妖刀に心を喰われ、何度もへたれたオタクになったと思えば。今更土方のヘタレ具合にイライラすることもない…はず。

「……何ですがねぃ」
「沖田君、小豆パフェもう一個頼んでいい?」



さながらラブ恐怖症






 銀時は朝早くから猛烈なインターホンの嵐によって起こされた。神楽は全く起きるそぶりを見せなかったが、さすがに銀時には効いた。
ぼやけた頭をなんとか起動させ、玄関を開ければそこには楽しそうにインターホンを連打する沖田がいたのだった。

「で、結局はどこまで言ったの?」

屯所、万事屋では話せないと言うことで二人はファミレスに移動した。
そして今にいたる。
しかしいざそういう相談をするとなると、何だか気が引けてきて沖田は口を一向に開こうとしない。

「いやそれは…」
「沖田君さあ、お前、自分の頭の中だけで話されても分かんねえって」
「そりゃそうですね」
「言いづらいのもわかっけど。

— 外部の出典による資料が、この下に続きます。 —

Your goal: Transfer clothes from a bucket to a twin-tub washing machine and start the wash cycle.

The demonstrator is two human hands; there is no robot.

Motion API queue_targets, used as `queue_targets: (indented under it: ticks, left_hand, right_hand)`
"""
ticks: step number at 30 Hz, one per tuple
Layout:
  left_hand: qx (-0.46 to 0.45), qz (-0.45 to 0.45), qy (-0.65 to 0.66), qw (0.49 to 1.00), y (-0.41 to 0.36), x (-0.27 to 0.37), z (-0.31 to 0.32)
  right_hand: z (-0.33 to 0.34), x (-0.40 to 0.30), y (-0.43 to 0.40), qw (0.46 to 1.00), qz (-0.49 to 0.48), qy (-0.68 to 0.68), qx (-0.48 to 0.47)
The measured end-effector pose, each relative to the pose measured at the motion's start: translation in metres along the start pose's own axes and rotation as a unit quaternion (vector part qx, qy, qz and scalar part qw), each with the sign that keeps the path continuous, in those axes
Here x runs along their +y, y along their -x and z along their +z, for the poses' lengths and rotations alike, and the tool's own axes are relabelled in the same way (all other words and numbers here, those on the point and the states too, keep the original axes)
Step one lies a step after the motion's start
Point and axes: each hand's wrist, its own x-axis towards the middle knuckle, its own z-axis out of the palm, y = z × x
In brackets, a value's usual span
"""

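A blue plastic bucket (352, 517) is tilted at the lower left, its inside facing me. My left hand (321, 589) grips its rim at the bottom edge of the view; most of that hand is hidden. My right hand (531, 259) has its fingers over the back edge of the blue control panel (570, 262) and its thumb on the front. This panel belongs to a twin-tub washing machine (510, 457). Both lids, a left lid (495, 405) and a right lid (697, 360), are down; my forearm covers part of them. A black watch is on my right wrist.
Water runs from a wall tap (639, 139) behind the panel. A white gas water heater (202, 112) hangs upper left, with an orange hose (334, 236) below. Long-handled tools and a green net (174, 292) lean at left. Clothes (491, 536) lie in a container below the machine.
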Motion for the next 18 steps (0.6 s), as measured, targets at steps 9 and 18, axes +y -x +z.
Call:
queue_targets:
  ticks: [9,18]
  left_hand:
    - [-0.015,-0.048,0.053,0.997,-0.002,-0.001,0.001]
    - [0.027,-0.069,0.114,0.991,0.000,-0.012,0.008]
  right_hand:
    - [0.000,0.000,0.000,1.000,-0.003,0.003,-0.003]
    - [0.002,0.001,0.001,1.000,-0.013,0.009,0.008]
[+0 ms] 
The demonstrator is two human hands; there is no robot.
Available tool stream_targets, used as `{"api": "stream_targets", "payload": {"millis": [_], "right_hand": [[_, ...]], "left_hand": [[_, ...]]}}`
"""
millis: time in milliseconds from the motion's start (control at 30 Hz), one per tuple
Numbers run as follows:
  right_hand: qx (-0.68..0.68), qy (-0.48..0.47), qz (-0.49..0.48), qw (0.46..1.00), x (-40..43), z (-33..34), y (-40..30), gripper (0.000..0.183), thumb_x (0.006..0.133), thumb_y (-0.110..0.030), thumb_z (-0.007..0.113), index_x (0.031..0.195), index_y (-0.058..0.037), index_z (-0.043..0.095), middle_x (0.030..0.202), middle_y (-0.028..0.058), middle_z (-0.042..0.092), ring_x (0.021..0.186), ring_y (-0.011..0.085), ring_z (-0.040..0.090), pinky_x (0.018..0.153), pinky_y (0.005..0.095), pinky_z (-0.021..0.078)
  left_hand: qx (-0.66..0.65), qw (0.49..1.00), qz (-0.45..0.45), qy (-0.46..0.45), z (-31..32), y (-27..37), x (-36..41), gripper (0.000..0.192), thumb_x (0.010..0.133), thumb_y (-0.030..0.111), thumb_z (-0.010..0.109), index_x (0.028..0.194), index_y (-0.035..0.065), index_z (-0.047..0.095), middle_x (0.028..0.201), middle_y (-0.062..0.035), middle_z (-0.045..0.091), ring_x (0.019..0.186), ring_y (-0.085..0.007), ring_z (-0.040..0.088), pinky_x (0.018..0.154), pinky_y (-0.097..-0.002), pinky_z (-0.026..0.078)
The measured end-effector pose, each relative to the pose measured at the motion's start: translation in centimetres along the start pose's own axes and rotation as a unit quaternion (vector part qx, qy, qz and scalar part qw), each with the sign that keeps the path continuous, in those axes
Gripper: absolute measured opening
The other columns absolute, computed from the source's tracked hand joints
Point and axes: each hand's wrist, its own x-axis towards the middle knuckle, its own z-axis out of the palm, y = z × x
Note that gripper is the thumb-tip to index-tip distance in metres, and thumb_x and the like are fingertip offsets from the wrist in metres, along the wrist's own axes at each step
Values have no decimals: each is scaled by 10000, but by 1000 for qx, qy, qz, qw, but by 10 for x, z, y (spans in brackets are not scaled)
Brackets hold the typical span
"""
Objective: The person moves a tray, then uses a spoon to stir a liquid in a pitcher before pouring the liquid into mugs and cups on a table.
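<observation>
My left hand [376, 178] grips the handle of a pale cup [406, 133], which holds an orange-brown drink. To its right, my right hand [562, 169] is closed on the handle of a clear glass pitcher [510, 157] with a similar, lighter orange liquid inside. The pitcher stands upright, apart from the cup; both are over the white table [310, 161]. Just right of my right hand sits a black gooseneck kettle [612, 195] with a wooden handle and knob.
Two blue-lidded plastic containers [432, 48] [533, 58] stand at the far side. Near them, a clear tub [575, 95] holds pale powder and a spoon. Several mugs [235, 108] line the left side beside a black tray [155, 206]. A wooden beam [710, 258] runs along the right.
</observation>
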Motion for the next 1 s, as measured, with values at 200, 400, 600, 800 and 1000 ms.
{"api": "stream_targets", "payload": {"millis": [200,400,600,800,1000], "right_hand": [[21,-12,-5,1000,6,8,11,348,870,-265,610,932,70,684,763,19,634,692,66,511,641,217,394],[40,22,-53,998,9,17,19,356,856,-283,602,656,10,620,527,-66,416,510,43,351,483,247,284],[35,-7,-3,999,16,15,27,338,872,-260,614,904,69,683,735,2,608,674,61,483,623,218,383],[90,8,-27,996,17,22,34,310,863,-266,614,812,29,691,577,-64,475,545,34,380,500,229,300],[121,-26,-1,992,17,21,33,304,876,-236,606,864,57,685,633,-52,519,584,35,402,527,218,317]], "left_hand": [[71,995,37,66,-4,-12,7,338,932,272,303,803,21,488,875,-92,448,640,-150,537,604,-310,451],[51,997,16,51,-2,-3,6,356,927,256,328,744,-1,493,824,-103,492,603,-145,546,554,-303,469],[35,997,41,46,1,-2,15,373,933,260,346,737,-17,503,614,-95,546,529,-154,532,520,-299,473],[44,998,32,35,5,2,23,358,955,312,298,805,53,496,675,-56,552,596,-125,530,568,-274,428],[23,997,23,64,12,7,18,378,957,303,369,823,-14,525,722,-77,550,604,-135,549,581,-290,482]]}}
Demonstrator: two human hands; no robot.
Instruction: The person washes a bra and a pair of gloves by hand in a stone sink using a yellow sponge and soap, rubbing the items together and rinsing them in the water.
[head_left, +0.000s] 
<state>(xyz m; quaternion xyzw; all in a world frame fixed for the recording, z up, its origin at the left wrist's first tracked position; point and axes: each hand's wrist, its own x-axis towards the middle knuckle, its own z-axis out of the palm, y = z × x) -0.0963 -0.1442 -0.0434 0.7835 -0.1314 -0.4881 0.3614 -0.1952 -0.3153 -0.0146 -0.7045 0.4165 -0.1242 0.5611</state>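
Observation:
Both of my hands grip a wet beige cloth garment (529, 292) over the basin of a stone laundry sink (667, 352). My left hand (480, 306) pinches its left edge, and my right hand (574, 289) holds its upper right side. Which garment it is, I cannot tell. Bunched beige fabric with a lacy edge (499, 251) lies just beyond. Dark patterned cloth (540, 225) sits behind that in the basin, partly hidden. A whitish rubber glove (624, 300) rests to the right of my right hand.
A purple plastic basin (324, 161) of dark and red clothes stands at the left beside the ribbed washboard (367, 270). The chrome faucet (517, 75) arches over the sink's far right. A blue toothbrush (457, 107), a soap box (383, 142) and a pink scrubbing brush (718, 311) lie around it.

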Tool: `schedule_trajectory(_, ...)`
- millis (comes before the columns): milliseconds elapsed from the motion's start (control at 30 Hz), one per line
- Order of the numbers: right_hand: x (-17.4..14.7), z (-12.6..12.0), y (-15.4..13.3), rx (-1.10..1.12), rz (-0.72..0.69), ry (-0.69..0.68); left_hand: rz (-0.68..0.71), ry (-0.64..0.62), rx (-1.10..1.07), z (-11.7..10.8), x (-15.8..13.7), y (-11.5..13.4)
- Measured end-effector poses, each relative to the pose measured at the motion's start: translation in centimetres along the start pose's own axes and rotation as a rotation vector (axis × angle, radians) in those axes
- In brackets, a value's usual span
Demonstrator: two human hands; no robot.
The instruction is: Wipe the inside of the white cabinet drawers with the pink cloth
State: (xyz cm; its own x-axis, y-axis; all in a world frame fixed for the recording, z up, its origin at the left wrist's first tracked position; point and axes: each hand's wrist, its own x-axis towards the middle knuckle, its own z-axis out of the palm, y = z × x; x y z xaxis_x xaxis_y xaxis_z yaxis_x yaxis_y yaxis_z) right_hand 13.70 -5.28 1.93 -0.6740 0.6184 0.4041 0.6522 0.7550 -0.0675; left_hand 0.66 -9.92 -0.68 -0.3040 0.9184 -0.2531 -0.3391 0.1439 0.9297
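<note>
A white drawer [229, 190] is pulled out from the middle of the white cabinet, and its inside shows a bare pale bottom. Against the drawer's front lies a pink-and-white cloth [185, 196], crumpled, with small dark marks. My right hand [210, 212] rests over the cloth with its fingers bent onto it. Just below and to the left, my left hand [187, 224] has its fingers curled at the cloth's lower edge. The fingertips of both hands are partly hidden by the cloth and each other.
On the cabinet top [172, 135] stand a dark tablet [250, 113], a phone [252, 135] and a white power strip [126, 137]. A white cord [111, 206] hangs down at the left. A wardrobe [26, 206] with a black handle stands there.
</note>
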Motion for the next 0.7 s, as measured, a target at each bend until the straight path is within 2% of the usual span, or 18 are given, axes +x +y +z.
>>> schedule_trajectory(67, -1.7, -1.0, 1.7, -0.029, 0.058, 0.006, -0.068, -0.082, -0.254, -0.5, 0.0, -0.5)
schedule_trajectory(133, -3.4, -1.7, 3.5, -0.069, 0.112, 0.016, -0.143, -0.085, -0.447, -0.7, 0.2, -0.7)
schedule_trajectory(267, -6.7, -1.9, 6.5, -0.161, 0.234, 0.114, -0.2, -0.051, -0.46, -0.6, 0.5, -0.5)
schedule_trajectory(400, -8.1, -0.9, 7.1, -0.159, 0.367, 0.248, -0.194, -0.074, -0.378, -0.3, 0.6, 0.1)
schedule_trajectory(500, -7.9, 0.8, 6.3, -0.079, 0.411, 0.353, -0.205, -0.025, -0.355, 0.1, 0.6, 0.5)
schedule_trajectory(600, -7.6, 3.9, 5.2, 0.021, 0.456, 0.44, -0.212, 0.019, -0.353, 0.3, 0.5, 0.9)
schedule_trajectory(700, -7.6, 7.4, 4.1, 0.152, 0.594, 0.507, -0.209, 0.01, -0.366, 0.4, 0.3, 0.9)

一応これ相談受けてる訳だから」
「まあ、旦那にパフェ奢るだけのために来た訳じゃありやせんしね」
「食って言いって言ったじゃん!」
「まあ、そんなことより」
「何お前マジで」
「糖分とってんですからイラッとしないで下せぇ」
「いやイラッとするよりムラッとした」

本題に入ろうとして恥ずかしそうに俯いて頬を染めた仕草に銀時はえらくムラムラした。そんな可愛い仕草を自覚なしでしてる所にもさらにムラムラした。
そう説明すると沖田は若干引いたが、最近の土方に比べれば全然気持ち悪くないと言う。

「旦那みたくはっきり言われんのもなんか引きますけど、ムラムラしてるくせに押さえてるのがなんかキモいんでさぁ」「ムッツリってこと?」
「……なんか途中まで手ぇ出してハァハァしてる状態で放棄するんですよ」
「手、出しはすんだな」
「オープンなのかムッツリなのか……」
「真ん中とってオッツリとかじゃね」

はははと乾いた笑いをする銀時に沖田は真面目な話なんですけど、と睨みつけた。

「それにちょくちょくとトッシーに変わるからそれがまた嫌なんです、トモエちゃんハァハァとか言われた時は容赦なくぶっ飛ばしてやりやした」
「でもそれは昔の話だろ?」

例の件以来、トッシーは無事成仏し土方の中からいなくなった。しかし何故か前にもまして沖田に対してのヘタレ度が増しているのだ。
必ず途中でやめて、最後までしない土方に沖田は堪らなくイライラしていた。

「トッシー撲滅の為にめんどくさいけど色々協力してやったのに……」
「――大切何じゃねえの?」
「は?」
「こう…何かを大切にするっていう想いがトッシーのせいで強く根付いたんじゃね?」

大切だからこそ傷つけてはいけない。傷ついて欲しくない。
そんな想いから生まれた愛することへの恐怖心。

自分の手で汚すことが何より嫌なのかもしれない。

「ま、一番いいのは今すぐ帰って直接本人に問い詰めることだと思うけどな」

銀時はそう言ってゆっくり席を立ち、ご馳走さんと、軽く手を振りながら去っていった。
相談料はパフェ二杯。
こんなもんでこんな相談乗って貰えるなら、安いなと思いつつとりあえず帰ったら土方に抱き着いて驚かせてやろうと沖田は思ったのだった。








END.
ギャグ…です。中盤あたり笑ってやって下さい。